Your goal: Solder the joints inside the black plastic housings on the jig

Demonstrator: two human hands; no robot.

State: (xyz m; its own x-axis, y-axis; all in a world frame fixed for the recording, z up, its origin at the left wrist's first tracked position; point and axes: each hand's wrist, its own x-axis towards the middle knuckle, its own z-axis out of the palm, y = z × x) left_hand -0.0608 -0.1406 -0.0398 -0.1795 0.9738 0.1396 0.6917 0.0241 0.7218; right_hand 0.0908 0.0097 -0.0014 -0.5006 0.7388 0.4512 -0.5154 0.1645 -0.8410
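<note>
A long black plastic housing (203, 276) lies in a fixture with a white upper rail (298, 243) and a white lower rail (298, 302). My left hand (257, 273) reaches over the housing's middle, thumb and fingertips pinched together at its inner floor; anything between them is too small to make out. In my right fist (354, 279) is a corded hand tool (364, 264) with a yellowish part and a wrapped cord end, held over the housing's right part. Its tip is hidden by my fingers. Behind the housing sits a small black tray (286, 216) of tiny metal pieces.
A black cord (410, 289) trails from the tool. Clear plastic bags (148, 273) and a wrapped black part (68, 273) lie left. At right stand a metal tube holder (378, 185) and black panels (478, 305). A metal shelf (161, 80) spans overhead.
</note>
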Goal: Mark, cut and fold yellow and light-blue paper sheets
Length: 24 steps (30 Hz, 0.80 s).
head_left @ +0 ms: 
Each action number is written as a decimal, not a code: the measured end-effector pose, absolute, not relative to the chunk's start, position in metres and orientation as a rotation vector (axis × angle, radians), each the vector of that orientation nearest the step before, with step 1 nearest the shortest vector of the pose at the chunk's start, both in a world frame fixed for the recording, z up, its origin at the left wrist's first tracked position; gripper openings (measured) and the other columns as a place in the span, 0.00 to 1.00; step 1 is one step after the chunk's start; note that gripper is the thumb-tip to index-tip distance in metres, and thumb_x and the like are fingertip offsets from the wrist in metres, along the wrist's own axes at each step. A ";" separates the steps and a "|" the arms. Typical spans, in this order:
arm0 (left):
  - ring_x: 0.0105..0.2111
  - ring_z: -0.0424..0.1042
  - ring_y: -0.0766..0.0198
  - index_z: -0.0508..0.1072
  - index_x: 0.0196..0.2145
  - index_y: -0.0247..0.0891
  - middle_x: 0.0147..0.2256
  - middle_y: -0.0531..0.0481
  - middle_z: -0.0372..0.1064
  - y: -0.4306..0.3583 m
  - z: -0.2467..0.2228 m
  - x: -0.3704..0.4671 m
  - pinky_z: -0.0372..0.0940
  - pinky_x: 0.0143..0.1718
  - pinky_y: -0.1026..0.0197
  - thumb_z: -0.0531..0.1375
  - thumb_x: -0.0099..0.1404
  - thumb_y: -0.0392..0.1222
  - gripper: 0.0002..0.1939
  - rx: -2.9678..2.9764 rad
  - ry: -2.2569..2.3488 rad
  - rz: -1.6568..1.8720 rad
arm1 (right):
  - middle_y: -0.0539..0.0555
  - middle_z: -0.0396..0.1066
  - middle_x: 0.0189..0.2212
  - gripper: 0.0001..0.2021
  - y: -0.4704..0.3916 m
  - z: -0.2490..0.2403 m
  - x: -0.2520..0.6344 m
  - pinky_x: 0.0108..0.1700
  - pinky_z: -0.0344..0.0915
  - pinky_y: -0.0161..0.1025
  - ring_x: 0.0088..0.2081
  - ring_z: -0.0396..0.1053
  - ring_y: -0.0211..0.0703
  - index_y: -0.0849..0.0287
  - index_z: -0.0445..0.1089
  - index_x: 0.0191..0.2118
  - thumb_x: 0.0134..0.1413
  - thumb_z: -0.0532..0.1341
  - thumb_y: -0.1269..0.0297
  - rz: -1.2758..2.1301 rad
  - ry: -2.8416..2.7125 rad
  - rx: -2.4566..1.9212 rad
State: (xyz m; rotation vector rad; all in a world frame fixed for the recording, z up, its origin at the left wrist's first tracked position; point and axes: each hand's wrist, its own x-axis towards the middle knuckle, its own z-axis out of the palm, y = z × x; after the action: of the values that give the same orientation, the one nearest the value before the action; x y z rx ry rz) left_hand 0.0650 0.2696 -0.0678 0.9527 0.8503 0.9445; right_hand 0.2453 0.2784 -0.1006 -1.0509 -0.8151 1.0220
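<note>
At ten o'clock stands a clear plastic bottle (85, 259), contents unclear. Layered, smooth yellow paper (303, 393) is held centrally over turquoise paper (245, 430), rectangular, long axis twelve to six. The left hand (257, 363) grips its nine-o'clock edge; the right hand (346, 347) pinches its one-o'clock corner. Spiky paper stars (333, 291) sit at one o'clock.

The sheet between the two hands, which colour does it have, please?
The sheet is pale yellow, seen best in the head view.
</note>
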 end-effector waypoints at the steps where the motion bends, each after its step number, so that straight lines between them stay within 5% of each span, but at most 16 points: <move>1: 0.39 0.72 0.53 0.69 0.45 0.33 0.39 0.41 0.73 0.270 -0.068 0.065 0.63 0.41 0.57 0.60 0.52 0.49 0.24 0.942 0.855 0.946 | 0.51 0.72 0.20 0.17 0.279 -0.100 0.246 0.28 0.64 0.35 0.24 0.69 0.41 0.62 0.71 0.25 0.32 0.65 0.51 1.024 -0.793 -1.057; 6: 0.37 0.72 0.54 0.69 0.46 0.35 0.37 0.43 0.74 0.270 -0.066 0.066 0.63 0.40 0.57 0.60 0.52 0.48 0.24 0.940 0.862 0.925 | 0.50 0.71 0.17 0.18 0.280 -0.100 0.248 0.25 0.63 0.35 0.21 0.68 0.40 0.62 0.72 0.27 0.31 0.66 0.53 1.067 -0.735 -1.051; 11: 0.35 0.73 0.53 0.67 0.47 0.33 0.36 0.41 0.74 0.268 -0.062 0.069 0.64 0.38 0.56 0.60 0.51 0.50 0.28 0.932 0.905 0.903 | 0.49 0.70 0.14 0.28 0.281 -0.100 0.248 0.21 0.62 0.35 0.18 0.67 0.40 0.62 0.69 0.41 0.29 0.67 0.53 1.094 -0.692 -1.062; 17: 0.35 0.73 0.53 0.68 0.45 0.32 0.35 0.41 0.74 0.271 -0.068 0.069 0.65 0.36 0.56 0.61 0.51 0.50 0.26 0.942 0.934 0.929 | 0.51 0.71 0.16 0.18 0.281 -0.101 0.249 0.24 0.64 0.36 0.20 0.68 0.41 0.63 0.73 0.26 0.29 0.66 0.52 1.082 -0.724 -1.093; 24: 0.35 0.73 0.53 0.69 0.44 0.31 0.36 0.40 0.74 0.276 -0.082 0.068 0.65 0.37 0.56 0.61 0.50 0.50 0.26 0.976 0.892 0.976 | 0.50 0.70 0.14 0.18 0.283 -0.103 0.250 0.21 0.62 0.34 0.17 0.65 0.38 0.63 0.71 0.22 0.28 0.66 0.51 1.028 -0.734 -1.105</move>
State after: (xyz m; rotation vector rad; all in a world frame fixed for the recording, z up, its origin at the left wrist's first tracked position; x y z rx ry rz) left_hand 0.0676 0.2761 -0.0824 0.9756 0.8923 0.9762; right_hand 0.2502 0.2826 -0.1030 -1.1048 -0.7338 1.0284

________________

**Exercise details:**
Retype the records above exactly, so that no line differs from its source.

**Answer to this task:**
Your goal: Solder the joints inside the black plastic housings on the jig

Demonstrator: two human hands; no robot.

State: (xyz m; its own x-axis, y-axis; all in a world frame fixed for the recording, z up, its origin at the left wrist's first tracked position; point and axes: each hand's wrist, its own x-axis towards the middle knuckle, its own z-axis out of the palm, y = z × x) left_hand -0.0608 -0.1406 -0.0398 -0.1795 0.9738 0.1396 0.6917 0.0241 0.7218; right_hand 0.0908 0.0097 -0.0014 -0.5006 0.7388 0.4512 -0.5154 0.1645 -0.8410
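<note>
A long black plastic housing (203, 276) lies in a fixture with a white upper rail (298, 243) and a white lower rail (298, 302). My left hand (257, 273) reaches over the housing's middle, thumb and fingertips pinched together at its inner floor; anything between them is too small to make out. In my right fist (354, 279) is a corded hand tool (364, 264) with a yellowish part and a wrapped cord end, held over the housing's right part. Its tip is hidden by my fingers. Behind the housing sits a small black tray (286, 216) of tiny metal pieces.
A black cord (410, 289) trails from the tool. Clear plastic bags (148, 273) and a wrapped black part (68, 273) lie left. At right stand a metal tube holder (378, 185) and black panels (478, 305). A metal shelf (161, 80) spans overhead.
</note>
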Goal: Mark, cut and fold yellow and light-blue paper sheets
Length: 24 steps (30 Hz, 0.80 s).
head_left @ +0 ms: 
Each action number is written as a decimal, not a code: the measured end-effector pose, absolute, not relative to the chunk's start, position in metres and orientation as a rotation vector (axis × angle, radians), each the vector of that orientation nearest the step before, with step 1 nearest the shortest vector of the pose at the chunk's start, both in a world frame fixed for the recording, z up, its origin at the left wrist's first tracked position; gripper openings (measured) and the other columns as a place in the span, 0.00 to 1.00; step 1 is one step after the chunk's start; note that gripper is the thumb-tip to index-tip distance in metres, and thumb_x and the like are fingertip offsets from the wrist in metres, along the wrist's own axes at each step. A ";" separates the steps and a "|" the arms. Typical spans, in this order:
arm0 (left):
  - ring_x: 0.0105..0.2111
  - ring_z: -0.0424..0.1042
  - ring_y: -0.0766..0.0198
  - index_z: -0.0508..0.1072
  - index_x: 0.0196..0.2145
  - index_y: -0.0247..0.0891
  - middle_x: 0.0147..0.2256
  - middle_y: -0.0531..0.0481
  - middle_z: -0.0372..0.1064
  - y: -0.4306..0.3583 m
  - z: -0.2467..0.2228 m
  - x: -0.3704..0.4671 m
  - pinky_z: -0.0372..0.0940
  - pinky_x: 0.0143..0.1718
  - pinky_y: -0.1026..0.0197
  - thumb_z: -0.0531..0.1375
  - thumb_x: -0.0099..0.1404
  - thumb_y: -0.0392..0.1222
  - gripper: 0.0002..0.1939
  - rx: -2.9678..2.9764 rad
  - ry: -2.2569..2.3488 rad
  - rz: -1.6568..1.8720 rad
arm1 (right):
  - middle_y: -0.0539..0.0555
  - middle_z: -0.0396..0.1066
  - middle_x: 0.0189..0.2212
  - gripper: 0.0001..0.2021
  - y: -0.4704..0.3916 m
  - z: -0.2490..0.2403 m
  - x: -0.2520..0.6344 m
  - pinky_x: 0.0108..0.1700
  - pinky_z: -0.0344..0.0915
  - pinky_y: -0.0161..0.1025
  - ring_x: 0.0088..0.2081
  - ring_z: -0.0396..0.1053
  - ring_y: -0.0211..0.0703
  - index_y: -0.0849..0.0287
  - index_z: -0.0445..0.1089
  - index_x: 0.0191..0.2118
  - thumb_x: 0.0134..0.1413
  - thumb_z: -0.0532..0.1341
  - thumb_y: -0.1269..0.0297
  - rz: -1.2758..2.1301 rad
  - ry: -2.8416..2.7125 rad
  - rx: -2.4566..1.9212 rad
State: (xyz m; rotation vector rad; all in a world frame fixed for the recording, z up, its origin at the left wrist's first tracked position; point and axes: each hand's wrist, its own x-axis towards the middle knuckle, its own z-axis out of the palm, y = z × x; after the action: of the values that give the same orientation, the one nearest the value before the action; x y z rx ry rz) left_hand 0.0650 0.2696 -0.0678 0.9527 0.8503 0.9445; right_hand 0.2453 0.2784 -0.1006 -1.0509 -0.8151 1.0220
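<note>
At ten o'clock stands a clear plastic bottle (85, 259), contents unclear. Layered, smooth yellow paper (303, 393) is held centrally over turquoise paper (245, 430), rectangular, long axis twelve to six. The left hand (257, 363) grips its nine-o'clock edge; the right hand (346, 347) pinches its one-o'clock corner. Spiky paper stars (333, 291) sit at one o'clock.

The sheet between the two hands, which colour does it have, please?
The sheet is pale yellow, seen best in the head view.
</note>
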 end-effector waypoints at the steps where the motion bends, each after its step number, so that straight lines between them stay within 5% of each span, but at most 16 points: <move>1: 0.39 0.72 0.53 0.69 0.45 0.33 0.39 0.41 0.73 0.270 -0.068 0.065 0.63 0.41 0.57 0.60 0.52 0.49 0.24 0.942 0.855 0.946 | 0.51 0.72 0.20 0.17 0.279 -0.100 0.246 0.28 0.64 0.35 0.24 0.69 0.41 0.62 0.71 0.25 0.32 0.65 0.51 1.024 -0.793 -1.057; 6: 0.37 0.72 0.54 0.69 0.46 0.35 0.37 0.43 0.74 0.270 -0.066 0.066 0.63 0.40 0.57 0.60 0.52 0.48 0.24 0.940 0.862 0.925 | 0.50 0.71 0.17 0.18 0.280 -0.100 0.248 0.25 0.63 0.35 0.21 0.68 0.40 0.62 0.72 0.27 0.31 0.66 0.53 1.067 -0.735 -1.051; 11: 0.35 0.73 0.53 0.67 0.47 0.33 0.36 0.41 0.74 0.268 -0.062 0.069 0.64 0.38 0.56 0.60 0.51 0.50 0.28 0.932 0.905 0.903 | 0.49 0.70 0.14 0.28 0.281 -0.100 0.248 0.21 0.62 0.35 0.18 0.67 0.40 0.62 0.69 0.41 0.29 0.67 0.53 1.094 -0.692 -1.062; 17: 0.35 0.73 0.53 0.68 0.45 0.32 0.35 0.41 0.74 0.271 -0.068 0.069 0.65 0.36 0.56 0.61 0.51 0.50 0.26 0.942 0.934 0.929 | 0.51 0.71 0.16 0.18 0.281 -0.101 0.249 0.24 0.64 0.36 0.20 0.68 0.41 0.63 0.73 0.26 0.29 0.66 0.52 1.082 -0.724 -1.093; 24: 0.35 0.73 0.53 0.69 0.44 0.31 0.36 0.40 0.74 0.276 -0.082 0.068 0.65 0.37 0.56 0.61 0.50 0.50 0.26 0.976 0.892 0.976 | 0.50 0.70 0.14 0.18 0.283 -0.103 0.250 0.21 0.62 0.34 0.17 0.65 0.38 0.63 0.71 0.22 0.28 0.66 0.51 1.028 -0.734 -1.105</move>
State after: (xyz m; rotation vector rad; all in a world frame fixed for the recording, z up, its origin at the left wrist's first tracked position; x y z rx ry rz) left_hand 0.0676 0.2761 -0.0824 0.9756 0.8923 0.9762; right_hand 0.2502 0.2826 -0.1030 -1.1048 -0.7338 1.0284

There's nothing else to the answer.